History of Pte Oyate – the Buffalo Nation

The importance of the buffalo to Native people cannot be overstated. Before colonization, the buffalo was integral to daily Native life. Work, culture, health, and spirituality derived from and honored the buffalo as evidenced in the art, prayers, songs, and celebrations that survive to this day.

In an effort to starve Natives into submission, the U.S. government initiated the policy of removal, and along with it launched an all-out military attack on buffalo to destroy this mainstay of Native life. In the words of General Phillip S. Sheridan, “The destruction of the herd would do more to keep Indians quiet than anything else that could happen.” The impact of the destruction of some 50 million buffalo can still be felt today.

Tanka Fund seeks to reverse those effects through The Return – its campaign to repopulate the Plains with buffalo and re-establish a sustainable buffalo economy to Native lives.

Map showing the historic habitat of the bison and how it shrank to very tiny areas in the 1800s.
Become part of The Return and change the course of history with us.

The Return of Healthy Lands

Buffalo, a keystone species, shaped the prairie ecosystem, the largest biome and once the largest carbon sink in North America. Their physical characteristics and natural herding behavior and migratory patterns regenerate the prairie ecosystem, allowing grasslands and native plant species to flourish.

An open valley with green hills.

The Return of Healthy People

Buffalo meat is a superfood. Grass-fed buffalo meat is low in sodium, cholesterol, and saturated fat and high in protein, iron, and Omega-3 fatty acids. Access to buffalo meat will not only return health to Natives, but provides a healthy all-natural, organic, gluten free, non-GMO alternative to other meats for all consumers.

The Return of Healthy Economies

Indian Reservations were created to benefit the outside economy.

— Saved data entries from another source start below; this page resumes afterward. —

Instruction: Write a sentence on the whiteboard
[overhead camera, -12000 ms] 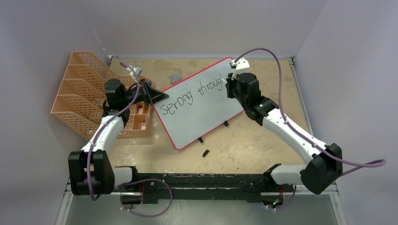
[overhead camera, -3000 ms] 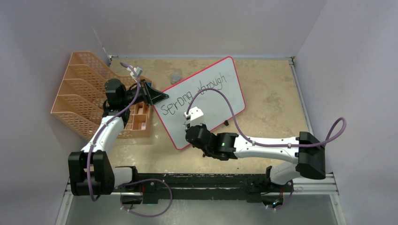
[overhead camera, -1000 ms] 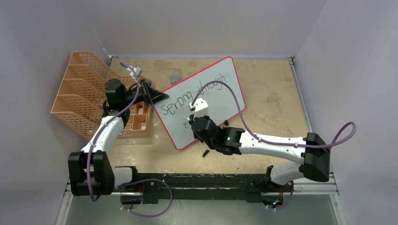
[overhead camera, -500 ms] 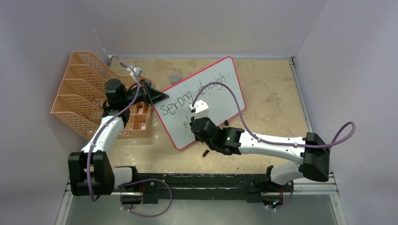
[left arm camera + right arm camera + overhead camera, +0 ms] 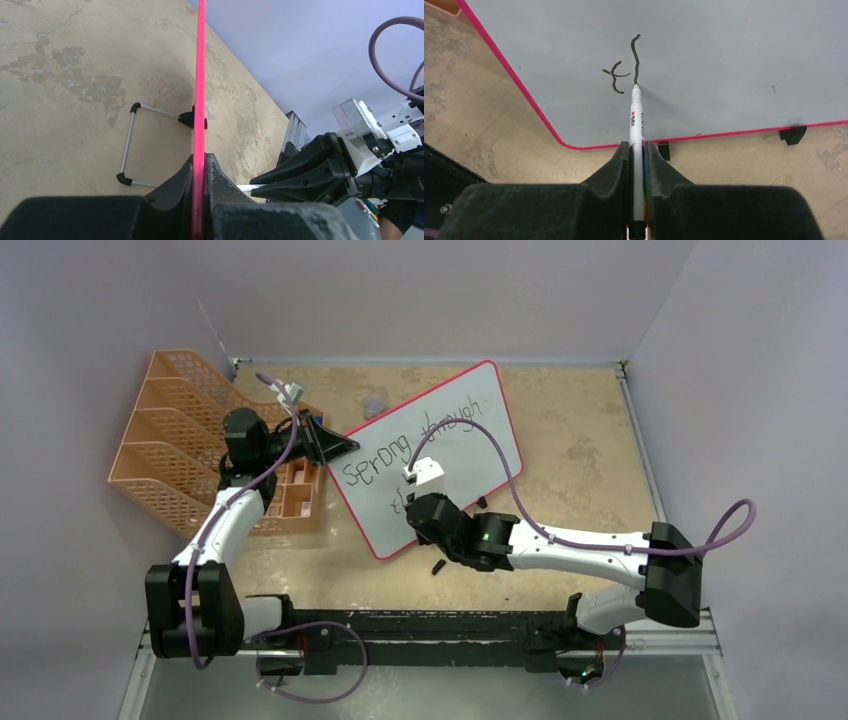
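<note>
The whiteboard lies slanted on the table, pale with a red-pink frame. My left gripper is shut on its left edge, the jaws pinching the frame. The sentence reads "Sprong through" in one line. Below it stand a small "t" and a tall wavy stroke. My right gripper is shut on a white marker, whose tip touches the board at the foot of that stroke. From above, the right gripper sits over the board's lower left part.
An orange mesh file rack and a small orange organiser stand left of the board. A black cap lies on the table below the board. The board's black feet and a wire stand show at its edges.
The right arm left the end of "through" for the board's lower left, wrote a "t", then drew a tall stroke beside it. The left gripper has not moved.
</note>
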You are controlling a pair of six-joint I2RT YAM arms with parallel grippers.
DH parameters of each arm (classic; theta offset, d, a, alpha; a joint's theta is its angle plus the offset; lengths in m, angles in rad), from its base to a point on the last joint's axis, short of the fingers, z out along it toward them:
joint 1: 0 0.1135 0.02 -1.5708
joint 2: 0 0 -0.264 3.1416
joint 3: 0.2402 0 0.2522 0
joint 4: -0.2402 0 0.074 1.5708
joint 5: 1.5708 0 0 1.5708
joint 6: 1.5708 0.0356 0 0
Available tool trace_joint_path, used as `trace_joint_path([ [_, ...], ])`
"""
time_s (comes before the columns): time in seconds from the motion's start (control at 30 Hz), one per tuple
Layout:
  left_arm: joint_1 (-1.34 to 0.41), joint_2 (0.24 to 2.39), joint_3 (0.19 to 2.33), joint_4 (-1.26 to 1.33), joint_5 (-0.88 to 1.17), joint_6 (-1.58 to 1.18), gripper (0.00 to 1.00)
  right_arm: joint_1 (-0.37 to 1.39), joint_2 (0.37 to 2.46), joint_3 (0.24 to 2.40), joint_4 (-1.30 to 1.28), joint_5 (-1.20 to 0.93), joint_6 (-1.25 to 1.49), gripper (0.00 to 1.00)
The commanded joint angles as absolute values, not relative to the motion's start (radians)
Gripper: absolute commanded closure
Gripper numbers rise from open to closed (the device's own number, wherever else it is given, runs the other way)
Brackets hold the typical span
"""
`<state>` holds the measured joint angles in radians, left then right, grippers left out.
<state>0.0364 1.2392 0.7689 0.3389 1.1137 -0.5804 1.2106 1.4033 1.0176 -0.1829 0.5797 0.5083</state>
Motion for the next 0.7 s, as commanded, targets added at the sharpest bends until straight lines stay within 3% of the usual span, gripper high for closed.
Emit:
trace_joint_path([
  [0.0, 0.011, 1.227, 0.781, 0.325, 1.155, -0.541, 1.00, 1.209, 1.410, 1.005, -0.186, 0.575, 0.525, 1.00],
  [0.67, 0.012, 1.229, 0.781, 0.325, 1.153, -0.540, 1.00, 1.210, 1.304, 0.956, -0.100, 0.606, 0.518, 1.00],
])
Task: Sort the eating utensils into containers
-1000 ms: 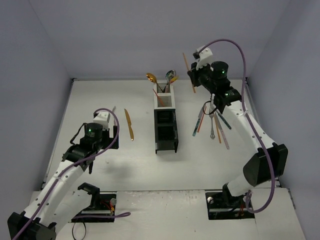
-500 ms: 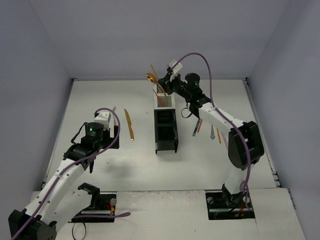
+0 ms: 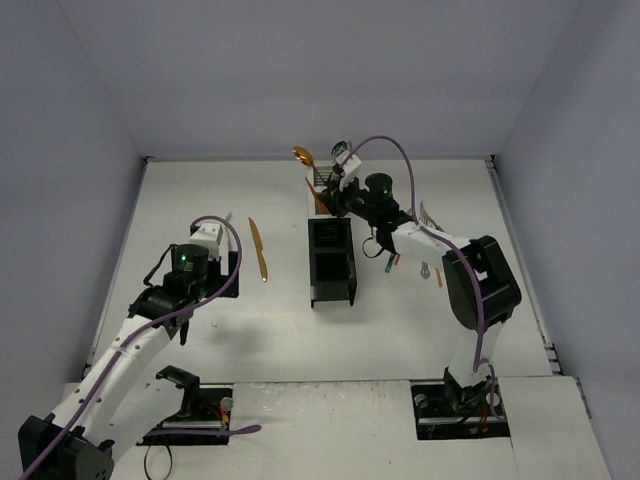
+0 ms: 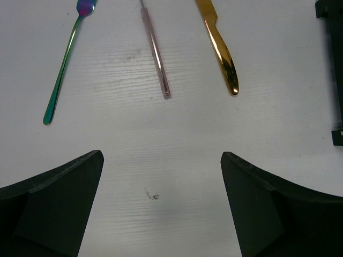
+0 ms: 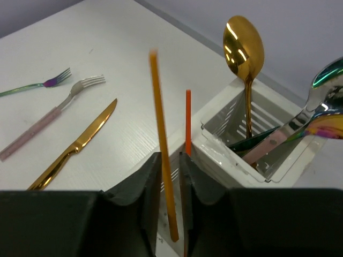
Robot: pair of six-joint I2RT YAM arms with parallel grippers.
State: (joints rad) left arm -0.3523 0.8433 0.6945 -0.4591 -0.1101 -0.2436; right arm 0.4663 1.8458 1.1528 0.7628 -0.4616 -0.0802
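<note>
The right gripper [image 5: 170, 160] hangs over the white end of the row of 4 joined square bins [image 3: 330, 262], 2 white and slatted, 2 black. A thin orange-gold utensil handle [image 5: 161, 134] stands nearly upright between its jaws. The jaws are only a sliver apart and the handle looks smeared, so I cannot tell whether they pinch it or have let it go. Its lower end points into the white compartment beside the slatted white bin [image 5: 214, 142] that holds the polished gold spoon [image 5: 243, 43] and some iridescent pieces. A second, brighter orange stick [image 5: 188, 118] stands there already.

To do this drop well, I'd say the handle should stay vertical and centred over the opening. It should go low enough that the tip is inside the rim before the jaws part. It should also stay clear of the standing orange stick, which could tip it out over the wall.

The left gripper [image 4: 161, 155] hovers above the white counter [image 4: 161, 128] with its jaws wide apart and nothing in them. Ahead of it lie a teal iridescent fork [image 4: 63, 69], a pink-handled piece [image 4: 156, 51] and a gold knife [image 4: 220, 48].
</note>
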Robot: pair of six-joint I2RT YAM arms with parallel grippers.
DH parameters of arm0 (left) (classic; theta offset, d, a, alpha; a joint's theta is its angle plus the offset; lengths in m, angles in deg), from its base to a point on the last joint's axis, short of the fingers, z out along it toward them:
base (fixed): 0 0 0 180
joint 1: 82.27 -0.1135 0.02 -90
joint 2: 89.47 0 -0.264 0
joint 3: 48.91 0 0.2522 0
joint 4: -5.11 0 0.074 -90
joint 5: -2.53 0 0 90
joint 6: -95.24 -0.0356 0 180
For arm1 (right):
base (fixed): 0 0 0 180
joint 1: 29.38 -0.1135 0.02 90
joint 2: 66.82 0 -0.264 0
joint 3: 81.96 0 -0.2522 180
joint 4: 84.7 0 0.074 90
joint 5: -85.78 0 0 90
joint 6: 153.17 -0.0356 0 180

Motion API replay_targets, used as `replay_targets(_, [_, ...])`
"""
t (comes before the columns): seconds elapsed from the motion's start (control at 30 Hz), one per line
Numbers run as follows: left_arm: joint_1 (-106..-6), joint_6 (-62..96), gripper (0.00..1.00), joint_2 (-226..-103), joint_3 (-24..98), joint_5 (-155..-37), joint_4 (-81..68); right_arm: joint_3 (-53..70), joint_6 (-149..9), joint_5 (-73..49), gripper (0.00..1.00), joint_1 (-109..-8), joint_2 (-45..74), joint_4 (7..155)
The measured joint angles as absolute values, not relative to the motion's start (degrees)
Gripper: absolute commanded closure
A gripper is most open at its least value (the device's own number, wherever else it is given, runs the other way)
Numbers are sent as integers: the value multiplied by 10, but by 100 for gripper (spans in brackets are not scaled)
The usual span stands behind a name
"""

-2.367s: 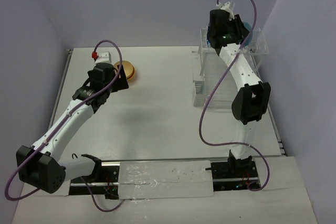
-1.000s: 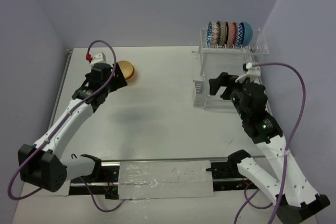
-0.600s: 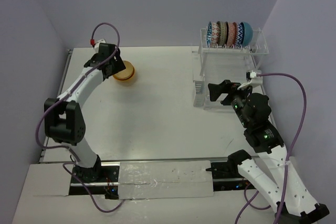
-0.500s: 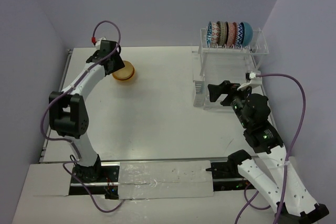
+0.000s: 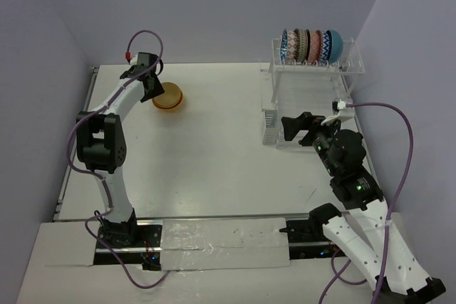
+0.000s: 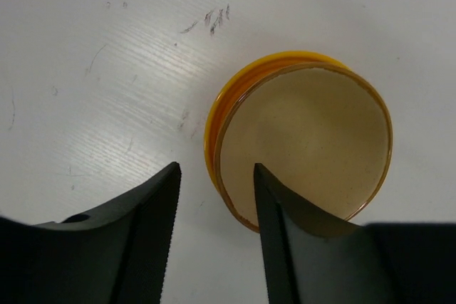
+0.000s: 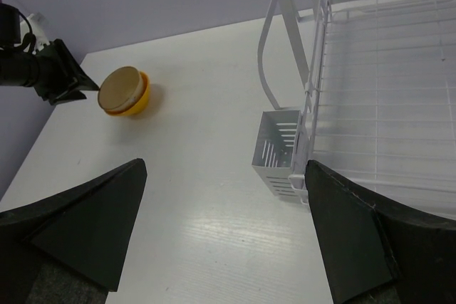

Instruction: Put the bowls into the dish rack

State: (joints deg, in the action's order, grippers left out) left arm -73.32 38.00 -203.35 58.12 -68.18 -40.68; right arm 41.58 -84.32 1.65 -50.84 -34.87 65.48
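While left gripper (image 6: 215, 176), half-parted and empty, straddles the rim of speckled tan round bowl (image 6: 306, 140) nested in orange-yellow round bowl (image 6: 214, 122), far left, clear plastic-and-wire dish rack (image 5: 354, 66) stands far right. Advised: pinch both rims squarely, lift level. Also listed: right gripper (image 7: 226, 169), wide open, empty.

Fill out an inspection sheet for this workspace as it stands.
Surface: white table, faint scuffs near the nested bowls.
Job's things: tan bowl nested in orange-yellow bowl on the table; row of bowls upright on the top level of the dish rack.
Clutter: nothing seen.
Grippers: left gripper open, straddling the nested bowls' near rim; right gripper open, empty, near the rack.
Cables: purple cables, one looping off each arm.
Surroundings: lilac walls.
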Motion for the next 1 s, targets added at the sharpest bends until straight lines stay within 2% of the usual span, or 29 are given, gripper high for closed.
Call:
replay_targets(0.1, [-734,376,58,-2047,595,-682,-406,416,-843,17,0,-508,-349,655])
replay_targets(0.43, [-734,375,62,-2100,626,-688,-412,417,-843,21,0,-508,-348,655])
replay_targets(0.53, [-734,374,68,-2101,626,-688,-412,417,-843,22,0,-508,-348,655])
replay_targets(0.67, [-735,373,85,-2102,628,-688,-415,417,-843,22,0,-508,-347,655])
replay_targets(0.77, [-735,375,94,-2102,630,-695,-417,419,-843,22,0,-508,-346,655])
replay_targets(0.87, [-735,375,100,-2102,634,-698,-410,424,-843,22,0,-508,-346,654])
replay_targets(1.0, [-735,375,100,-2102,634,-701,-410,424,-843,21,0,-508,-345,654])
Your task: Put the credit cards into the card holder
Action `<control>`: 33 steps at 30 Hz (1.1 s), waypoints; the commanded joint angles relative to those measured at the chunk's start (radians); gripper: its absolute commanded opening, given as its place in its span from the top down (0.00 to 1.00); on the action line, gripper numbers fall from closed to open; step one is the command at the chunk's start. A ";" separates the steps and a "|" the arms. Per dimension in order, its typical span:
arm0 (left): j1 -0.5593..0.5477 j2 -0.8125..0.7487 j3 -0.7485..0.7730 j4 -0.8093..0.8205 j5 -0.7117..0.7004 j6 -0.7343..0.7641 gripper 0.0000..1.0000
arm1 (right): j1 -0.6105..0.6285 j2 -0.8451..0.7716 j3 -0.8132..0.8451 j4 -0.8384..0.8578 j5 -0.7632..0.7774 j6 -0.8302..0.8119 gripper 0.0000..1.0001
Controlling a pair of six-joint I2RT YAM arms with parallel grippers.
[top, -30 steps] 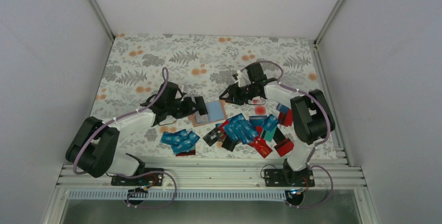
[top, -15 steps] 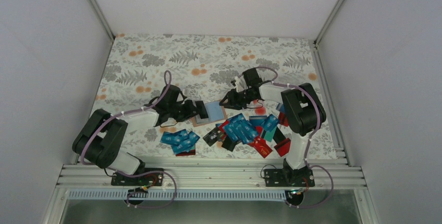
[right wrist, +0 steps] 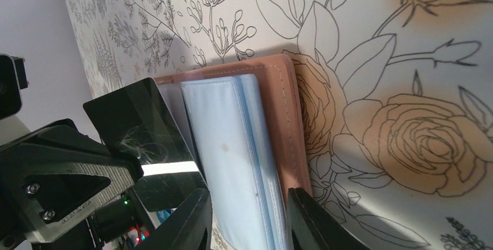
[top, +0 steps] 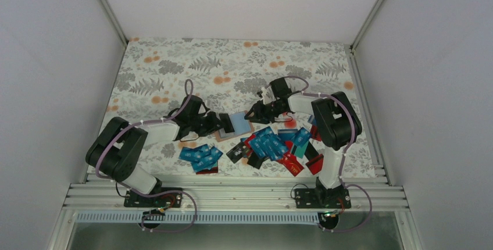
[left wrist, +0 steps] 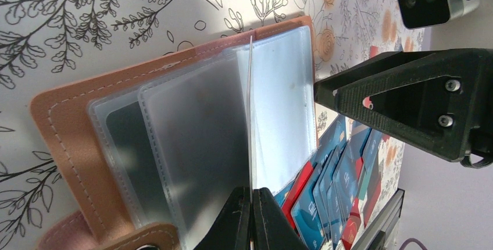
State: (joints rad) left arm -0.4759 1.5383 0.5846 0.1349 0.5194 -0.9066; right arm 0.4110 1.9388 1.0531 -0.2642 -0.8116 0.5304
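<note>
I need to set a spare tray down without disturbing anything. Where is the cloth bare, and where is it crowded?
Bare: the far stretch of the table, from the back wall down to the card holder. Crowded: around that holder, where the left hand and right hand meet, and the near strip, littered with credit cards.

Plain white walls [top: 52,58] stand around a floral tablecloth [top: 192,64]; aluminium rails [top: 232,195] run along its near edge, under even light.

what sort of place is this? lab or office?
Likely a lab test cell, not an office: plain white enclosure walls, left arm and right arm bolted to an aluminium rail, and a floral tablecloth staged with credit cards.
</note>
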 commanded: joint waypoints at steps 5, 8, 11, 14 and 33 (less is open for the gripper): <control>-0.002 0.016 -0.026 0.065 0.029 -0.039 0.98 | 0.016 0.023 -0.030 0.036 -0.008 0.003 0.68; -0.002 0.022 -0.036 0.097 0.043 -0.061 0.98 | 0.020 0.019 -0.049 0.046 -0.008 0.009 0.69; -0.001 0.028 -0.049 0.120 0.051 -0.081 0.98 | 0.024 0.016 -0.068 0.057 -0.009 0.016 0.71; -0.001 0.029 -0.063 0.139 0.059 -0.104 0.97 | 0.027 0.009 -0.086 0.067 -0.009 0.023 0.71; -0.028 -0.023 -0.070 0.054 0.038 -0.171 0.98 | 0.028 0.019 -0.098 0.059 0.015 0.025 0.72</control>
State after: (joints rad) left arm -0.4923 1.5269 0.5091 0.2298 0.5606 -1.0523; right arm 0.4187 1.9415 0.9829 -0.1528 -0.8448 0.5564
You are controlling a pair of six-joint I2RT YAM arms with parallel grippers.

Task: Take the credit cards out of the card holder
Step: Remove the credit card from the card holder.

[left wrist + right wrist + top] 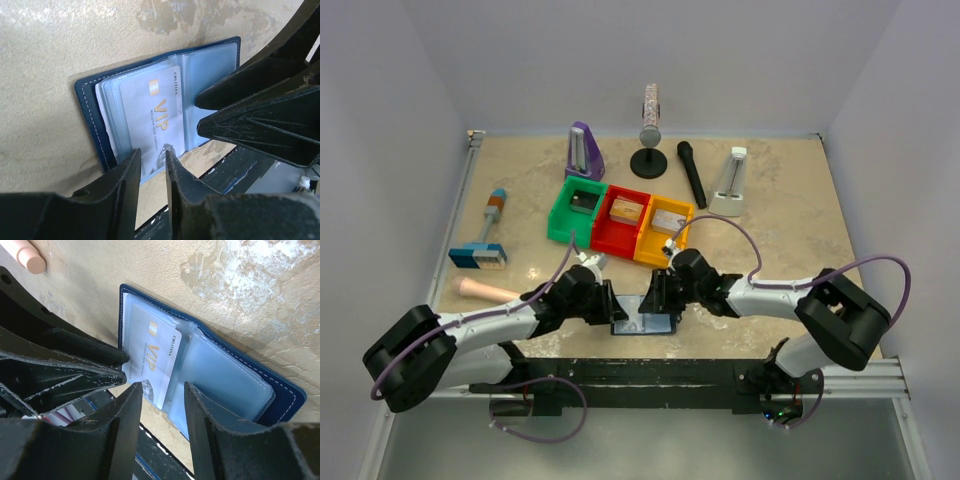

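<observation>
The card holder [645, 323], a navy bifold wallet, lies open near the table's front edge between my two grippers. In the left wrist view it [90, 100] shows clear pockets, and a pale grey VIP credit card [152, 112] sticks out of a pocket toward the near edge. No amber or dark card shows. My left gripper [151, 155] hovers at the card's near edge with the jaws a narrow gap apart, holding nothing. My right gripper [162, 389] is open over the wallet [285, 395] and the card [157, 357]. Its fingers [250, 107] rest on the right page.
Green [577, 207], red [623, 218] and yellow [665, 228] bins stand just behind the wallet. Further back are a purple metronome [583, 152], a microphone stand [650, 130], a black microphone [692, 172] and a white metronome [731, 182]. A blue-and-white block [478, 256] and a pink cylinder [485, 290] lie left.
</observation>
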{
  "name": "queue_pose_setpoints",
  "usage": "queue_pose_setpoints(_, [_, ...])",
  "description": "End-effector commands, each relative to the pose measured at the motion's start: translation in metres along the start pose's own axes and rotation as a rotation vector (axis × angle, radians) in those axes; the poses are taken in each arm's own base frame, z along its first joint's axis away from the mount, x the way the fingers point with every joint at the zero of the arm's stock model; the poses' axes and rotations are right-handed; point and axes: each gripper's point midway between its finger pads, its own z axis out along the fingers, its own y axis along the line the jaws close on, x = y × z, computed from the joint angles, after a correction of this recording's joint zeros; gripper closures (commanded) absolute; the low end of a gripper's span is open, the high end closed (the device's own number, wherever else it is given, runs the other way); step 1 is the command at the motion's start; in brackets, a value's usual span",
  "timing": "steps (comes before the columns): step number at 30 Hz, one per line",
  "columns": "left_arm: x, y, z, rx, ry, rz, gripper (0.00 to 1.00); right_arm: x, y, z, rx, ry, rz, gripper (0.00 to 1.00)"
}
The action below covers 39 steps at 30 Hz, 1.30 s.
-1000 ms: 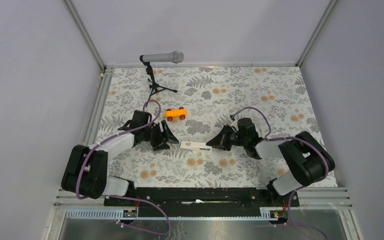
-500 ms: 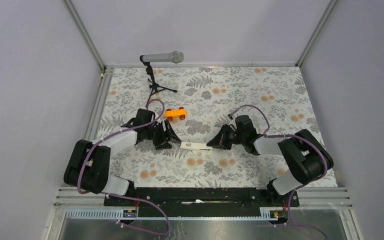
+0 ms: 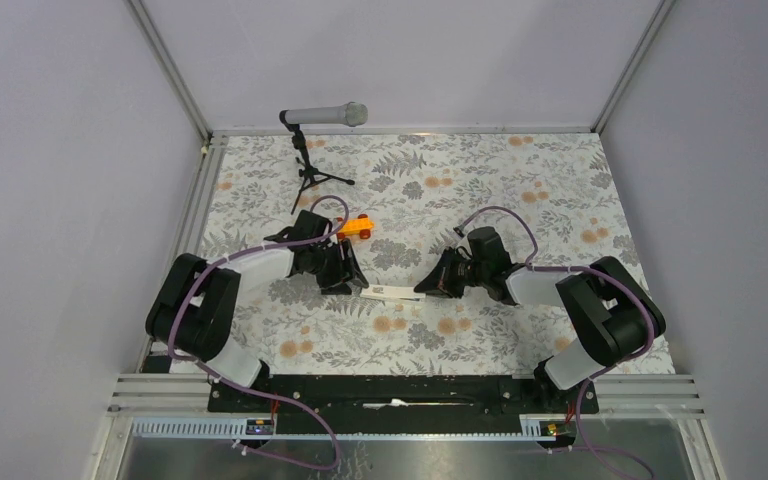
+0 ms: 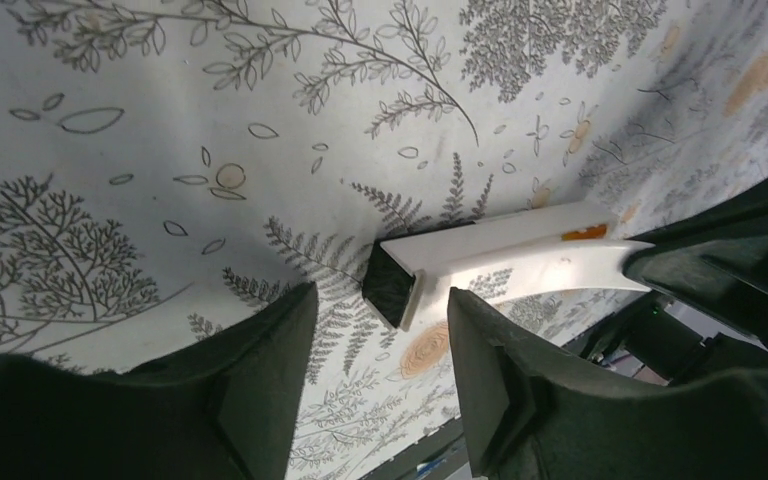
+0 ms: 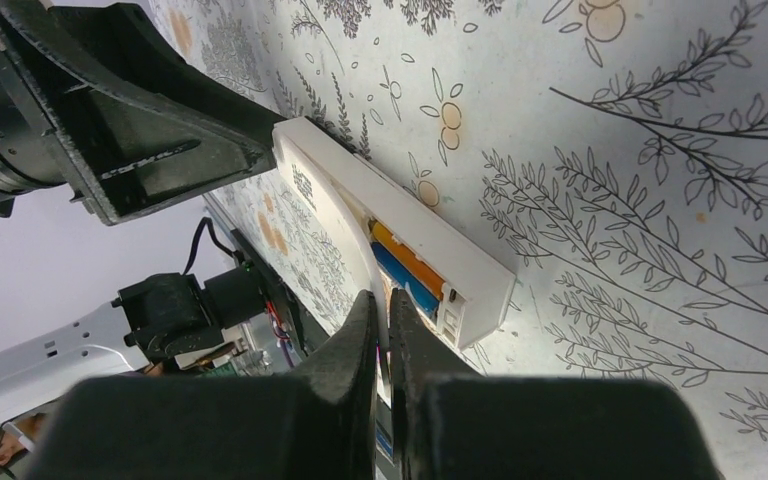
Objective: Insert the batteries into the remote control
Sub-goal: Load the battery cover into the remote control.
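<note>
The white remote control [image 3: 392,292] lies on the flowered table between both grippers. In the right wrist view its compartment faces up, with the orange battery [image 5: 408,258] and the blue battery [image 5: 400,278] lying side by side inside the remote control [image 5: 465,262]. My right gripper [image 5: 380,300] is shut on the thin white back cover [image 5: 345,232], which leans over the compartment. My left gripper [image 4: 375,345] stands open just short of the remote control's dark end [image 4: 390,285], with nothing between its fingers. The back cover [image 4: 550,268] shows there too.
An orange toy car [image 3: 360,226] sits just behind the left arm, partly hidden by it. A grey microphone [image 3: 325,116] on a black tripod stands at the back left. Metal rails edge the table on the left and at the front.
My left arm has swung right and back, bringing its gripper close to the remote's left end, with its jaws a little narrower. The right gripper has kept its hold on the cover.
</note>
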Motion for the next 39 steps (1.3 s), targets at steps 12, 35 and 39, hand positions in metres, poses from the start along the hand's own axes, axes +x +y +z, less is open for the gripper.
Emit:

Statistics reveal that the total value of agricultural commodities produced on Native American Reservations in 2007 totaled over $2.1 billion dollars, yet only 16% of that income went to Native American farmers and ranchers. A well-orchestrated campaign to return the buffalo economy to Indian Country can reverse this trend as Native ranchers become part of the rapidly expanding market for bison.

Two family members from the Knife Chief Buffalo Nation Society work on fixing a fence.

What is the Return?

The Return is Tanka Fund’s initiative to assist Native buffalo ranchers to overcome the obstacles they face in growing economically and environmentally sustainable buffalo herds that can feed reservation communities and build community wealth. The Lakota word “tanka”means “great” or “large,” as well as universal interconnectedness with all life, and describes the scope and complexity of achieving the healthy lands, lives, and economies that we envision.